- A comissão da PEC do fim da 6×1 promove dois seminários nesta quinta-feira, em Belo Horizonte e em Florianópolis, enquanto aguarda o relatório do deputado Leo Prates.
- Prates adiou a apresentação do texto para a semana seguinte, com votação prevista para 28 de maio; o cronograma original previa votação em plenário nos dias 26 e 27 de maio.
- O relator busca um possível período de transição para a redução da jornada a quarenta horas, sem perda salarial, e ainda estuda como ficar a compensação às empresas.
- A discussão envolve duas propostas em tramitação: uma de 2019, de Reginaldo Lopes, e outra de Erika Hilton, apresentadas para reduzir a jornada sem reduzir salários.
- Há estimativas de impacto econômico apontando até 160 bilhões de reais para empresários, com governo defendendo compensação não prevista em ações históricas como a CLT de 1988.

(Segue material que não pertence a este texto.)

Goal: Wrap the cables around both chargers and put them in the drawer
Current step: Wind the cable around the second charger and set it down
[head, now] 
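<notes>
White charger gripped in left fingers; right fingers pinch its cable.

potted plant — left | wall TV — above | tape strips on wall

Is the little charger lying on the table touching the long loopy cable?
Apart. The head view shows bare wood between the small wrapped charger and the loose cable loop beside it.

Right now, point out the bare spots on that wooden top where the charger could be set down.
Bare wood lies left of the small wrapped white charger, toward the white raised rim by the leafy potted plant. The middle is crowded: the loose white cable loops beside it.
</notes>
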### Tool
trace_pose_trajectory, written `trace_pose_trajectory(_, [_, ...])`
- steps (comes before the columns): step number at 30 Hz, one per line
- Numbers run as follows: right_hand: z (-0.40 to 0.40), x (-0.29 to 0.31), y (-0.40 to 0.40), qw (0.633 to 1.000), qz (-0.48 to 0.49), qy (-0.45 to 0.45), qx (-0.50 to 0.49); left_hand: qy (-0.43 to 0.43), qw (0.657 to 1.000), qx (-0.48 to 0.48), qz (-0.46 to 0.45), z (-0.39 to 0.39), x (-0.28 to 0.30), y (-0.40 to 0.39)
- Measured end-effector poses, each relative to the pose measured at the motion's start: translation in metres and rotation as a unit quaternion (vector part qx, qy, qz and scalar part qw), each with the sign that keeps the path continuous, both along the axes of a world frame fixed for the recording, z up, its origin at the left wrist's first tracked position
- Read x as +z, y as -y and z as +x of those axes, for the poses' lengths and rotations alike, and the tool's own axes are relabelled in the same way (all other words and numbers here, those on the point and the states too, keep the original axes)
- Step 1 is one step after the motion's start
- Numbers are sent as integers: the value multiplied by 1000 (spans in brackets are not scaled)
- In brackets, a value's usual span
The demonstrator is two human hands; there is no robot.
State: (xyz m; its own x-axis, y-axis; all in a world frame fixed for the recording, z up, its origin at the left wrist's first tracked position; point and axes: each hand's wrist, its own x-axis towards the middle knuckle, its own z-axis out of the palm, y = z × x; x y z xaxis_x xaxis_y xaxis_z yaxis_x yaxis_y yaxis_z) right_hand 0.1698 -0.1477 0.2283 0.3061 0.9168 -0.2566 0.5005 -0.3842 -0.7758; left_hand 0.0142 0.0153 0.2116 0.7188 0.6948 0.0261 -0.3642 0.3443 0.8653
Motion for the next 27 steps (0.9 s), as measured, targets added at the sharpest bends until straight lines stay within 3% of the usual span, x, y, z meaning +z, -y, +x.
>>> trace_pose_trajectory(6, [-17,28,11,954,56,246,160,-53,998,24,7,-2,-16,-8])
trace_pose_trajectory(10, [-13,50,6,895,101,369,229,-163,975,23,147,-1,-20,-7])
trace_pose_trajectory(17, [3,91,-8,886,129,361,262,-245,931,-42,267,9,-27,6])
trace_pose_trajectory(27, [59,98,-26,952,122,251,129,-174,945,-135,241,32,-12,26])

A comissão responsável pela PEC do fim da 6×1 realiza dois seminários nesta quinta-feira, 21 de maio, enquanto aguarda o relatório do deputado Leo Prates. O texto deve ser apresentado na próxima semana, com votação prevista para 28 de maio. Os trabalhos contam com a participação de parlamentares e representantes de governo.
O cronograma ficou atrasado após Prates remarcar a votação. Ele pediu mais tempo para fechar o texto e terá reuniões com o presidente da Câmara, Hugo Motta, além de interlocutores da base governista e da oposição para buscar um acordo sobre o tema.
Seminários em Belo Horizonte e Florianópolis
Às 10h, o grupo vai a Belo Horizonte, na Assembleia Legislativa de Minas Gerais. Estão presentes Prates, o presidente da comissão, Alencar Santana (PT), Reginaldo Lopes (PT-MG) e os ministros Guilherme Boulos (Secretaria-Geral) e Luiz Marinho (Trabalho).
Em Florianópolis, o mesmo grupo participa de debate na Assembleia de Santa Catarina. Comparecem representantes de centrais sindicais, federações setoriais e o líder do PT na Câmara, Pedro Uczai.
A nova data para votação altera o cronograma de Motta, que planejava aprovar o texto em plenário nos dias 26 e 27 de maio. A expectativa agora é levar o parecer ao plenário no dia 28.
O relatório, por sua vez, pode chegar em 25 de maio para permitir ajustes mínimos antes da sessão. A disputa principal envolve o tempo de transição. O governo defende fim imediato da escala 6×1; a oposição propõe até 4 anos para chegar a 40 horas semanais.
Prates busca um meio-termo, com possível transição entre 2 e 3 anos, para atender a ambos os lados. A proposta sustenta três pilares: redução para 40 horas, fim da escala 6×1 com dois dias de folga e manutenção dos salários.
Há ainda discussão sobre a compensação para as empresas. Setores produtivos estimam impacto de cerca de R$ 160 bilhões e pleiteiam amortização, enquanto o governo rejeita esse custo e cita conquistas históricas da CLT e da redução de jornada.